Subject: File No. S7-06-13
From: Jason Coombs
Affiliation: Public Startup Company, Inc.

October 31, 2013

Dear 22 Southeast Angels,

I read with interest your recent comment letter to the SEC, published here:

Thank you for providing your email addresses to make it easy for follow-up conversations.

Without question, I would gladly accept capital from each of you, and any investor in your Angel groups. Anyone would. You have doubtless provided funding to launch hundreds, or perhaps collectively thousands, of new ventures -- many of which would not have existed without your funding. Thank you for taking a risk and investing your time, effort, skill and experience helping others to improve and to contribute meaningfully to the economy in ways that bank lenders did not historically accommodate. Statistically-speaking, at least 20% of the ventures you have funded probably survived and may still be providing jobs in your local economy, even if they were acquired by more established companies in order to survive, which as you know is often the case with startups. It is difficult to understand how any Angel group actually makes money, which makes what you do even more important to the lucky few who receive your gifts and your trust and your generosity. You are truly benefactors of your communities.

However, nothing that you do has anything at all to do with Federal Securities Law. Like the other Angel groups from around the country who have been complaining loudly about the JOBS Act general solicitation Rule 506(c) you seem not to have bothered to consult with your attorneys before taking to the streets to voice your concerns. You do not even seem to be aware that Congress, when passing the JOBS Act legislation, mandated that any sales of unregistered securities marketed to the general public using the revised Rule 506 only occur to accredited investors, and then only after "reasonable steps" are taken to verify the investors' accredited status. You, and the other Angel groups who have complained about the existing and proposed SEC Rules enacted pursuant to the JOBS Act, are urging the SEC to do something that it does not even have the power to do: rewrite the JOBS Act so as to restore a privilege that you never even truthfully had in the first place: the privilege of self-certifying your accredited investor status in connection with Federal jurisdiction-regulated unregistered securities Offerings, marketed to you through a means of general solicitation such as through the mail or unsolicited telephone calls or Pitch Events open to any member of the general public or anyone who chose to join your Angel group. In all the time that you have made investments in your local economies in the past, I question whether a single one of you has legitimately participated in a Federally-regulated multi-State unregistered securities Offering. It seems to me that you have primarily, if not exclusively, invested in unregistered securities Offerings that were properly, truthfully, only subject to State regulations, up to the point in time perhaps that you got involved and started bringing in other investors from out of State.

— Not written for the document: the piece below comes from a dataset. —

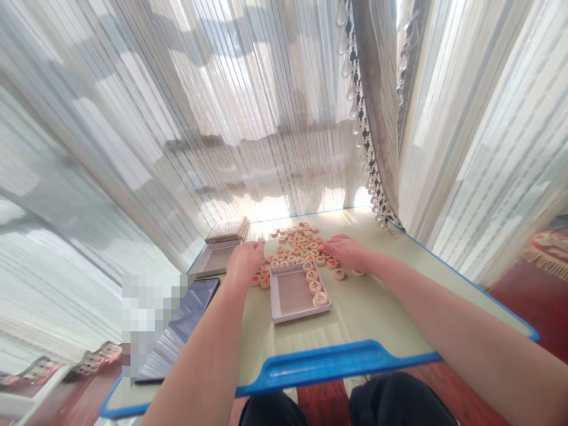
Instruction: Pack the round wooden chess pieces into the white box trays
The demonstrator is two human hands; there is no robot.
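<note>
Loose chess discs (291,260) lie between person's hands, beyond shallow box (293,293) on table (368,319). Left hand (245,262) curled, cannot tell if gripping; right hand (348,249) outstretched over discs. Discs likely light, hard, slick; best pinched by rims.

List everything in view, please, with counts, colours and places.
Front box: one, whitish, centre
Boxed pieces: four, pale, its right side
Loose pieces: uncountable, pale, red or dark marks, beyond and beside it
Second box: one, whitish, back left
Stacked boxes: count unclear, brownish, back left
Touchscreen device: one, dark, left
Table: one, pale green, blue rim, centre
Curtains: count unclear, whitish, back and sides
Bead trim: count unclear, greyish, upper right
Floor: one, reddish, below
Fringed cloth: one, reddish, right edge
Trousered legs: two, dark, bottom
Left hand: one, bare, beside loose pieces
Right hand: one, bare, over loose pieces
</note>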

I noted that not one of you indicated in your comment letter that you are attorneys. Perhaps a few of you are, but it appears to me that most of the Angel investor groups across the country are operated by successful businesspeople who want to help launch and foster the growth of like-minded people (who are not going to compete in the local economy in the industries where the Angel investor group participants have personally made their fortunes). Perhaps the reason that none of the Angel capital groups appear to be run by attorneys is that attorneys understand conflict of interest, and don't see a way for the Angel capital business model to avoid outrageous conflicts of interest. Also, any attorney who understood State and Federal securities regulation, historically, would have known that the only way that the Angel capital business model could properly, legally operate in America was in compliance with the 1940 Investment Company Act.

Most Angel investors' private investments would be exempt from this Act, apparently, thanks to the old Rule 506(b) and the Blue Sky regulations adopted in each State, but only insofar as the Angel investor conscientiously avoided investing in companies that were discovered through a form of general solicitation or advertising, and provided that the issuer was a person with whom the Angel first formed a substantive relationship before investing. Both of these preconditions for exemption from the 1940 Investment Company Act were hard to achieve in practice because they required the discovery of an investment opportunity across state lines without any form of inter-state advertising or solicitation (because general solicitation and general advertising was prohibited), and the Angel investor would have been required to form a "substantive" long-distance relationship with the issuer before investing in the issuer's securities.

Angel investments that involved no inter-state commerce and that were strictly reserved for people in the local vicinity of the Angel investor WERE NEVER SUBJECT TO FEDERAL JURISDICTION IN THE FIRST PLACE. It is therefore very confusing to see so many Angel investor groups up in arms in protest at having their rights taken away from them, especially their right to pretend to be making Federally-exempted investments in unregistered securities Offerings that they learned about through their local business community and that result in new ventures launched next-door, where the investor can keep a close eye on the growth and operations of their protege. Nothing other than your local ordinances and State laws have ever infringed your right to select for yourselves what, and whom, to invest in next door to you in your local economy!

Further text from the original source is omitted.